I Can attempt to use hieroglyphics if that helps you try to "get" the essence of what you need to figure it out. Alas! the features I need to properly explain this are missing from my current capabilities (on this site).

OR - I can respond plainly:

1.) Let's explore the definition of Karma (I'm told that any attempt to explain what Karma is or isn't is fools errand)... So - here goes (hitting the "I feel lucky" google button to the definition): Ah HA! I new it was here!:

"The sum of a person's actions in this and previous states of existence, viewed as deciding their fate in future existences." (According to Hindus and Buddhists)

Which the "Karma" "indicator" certainly doesn't measure (You, uh, have a bit more work to do gals & fellas). Should I file that as a bug or what?

1. I appreciate the help on getting terms and examples of the rating system committed to memory. That instruction was truly useful - Wow it's kinda like you need to put that in a useful place on a web page. But anyway - May you have much karma - so much that you have to carry it around 18 wheeler!

2. You said: "karma" isn't important in any meaningful sense. Don't worry - I'm sure the HR folks will just "let you go on your own recognisances"... Karma is definitely meaningful to Hindus and Buddhists (so meaningful the entire population of them has presence on googgle! Or, at lease a definition which indicates that they created the definition by asking THEM what Karma is.... ANYWAY.....

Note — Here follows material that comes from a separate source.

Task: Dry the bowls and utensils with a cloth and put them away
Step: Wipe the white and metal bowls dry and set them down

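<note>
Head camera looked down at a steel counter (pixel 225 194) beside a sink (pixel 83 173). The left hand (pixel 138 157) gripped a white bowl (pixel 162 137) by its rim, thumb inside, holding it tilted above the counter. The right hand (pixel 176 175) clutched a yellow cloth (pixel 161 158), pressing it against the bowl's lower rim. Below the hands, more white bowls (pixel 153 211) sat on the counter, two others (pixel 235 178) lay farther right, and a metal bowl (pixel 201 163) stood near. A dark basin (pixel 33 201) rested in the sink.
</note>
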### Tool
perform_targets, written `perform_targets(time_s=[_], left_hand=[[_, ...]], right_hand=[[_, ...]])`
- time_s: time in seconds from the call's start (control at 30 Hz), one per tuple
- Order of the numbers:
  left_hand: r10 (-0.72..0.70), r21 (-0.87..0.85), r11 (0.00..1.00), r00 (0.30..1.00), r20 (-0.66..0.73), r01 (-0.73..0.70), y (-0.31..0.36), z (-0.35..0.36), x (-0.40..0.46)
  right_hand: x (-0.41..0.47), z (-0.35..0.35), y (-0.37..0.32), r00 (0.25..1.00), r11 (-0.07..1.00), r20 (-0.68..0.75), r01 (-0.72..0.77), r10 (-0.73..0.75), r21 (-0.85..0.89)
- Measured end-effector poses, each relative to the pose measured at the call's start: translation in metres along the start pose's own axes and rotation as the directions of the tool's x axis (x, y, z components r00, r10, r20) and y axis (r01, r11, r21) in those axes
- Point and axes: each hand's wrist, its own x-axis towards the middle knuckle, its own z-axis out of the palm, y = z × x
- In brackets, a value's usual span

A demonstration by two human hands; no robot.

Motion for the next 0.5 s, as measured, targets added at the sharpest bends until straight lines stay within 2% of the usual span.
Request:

4.) Is the dust still falling off the that old community moderation tool? Honey - I think we may need order one on Amazon. Let's get one with the moderators being interested in intelligence mining - oh - and I almost forgot the we can get the community moderation tool changed to be a community moderator evaluation (you'll just need to have one more for the complete set).

5.) It isn't that I may not like everything so far... The place is growing on me! Don't give up!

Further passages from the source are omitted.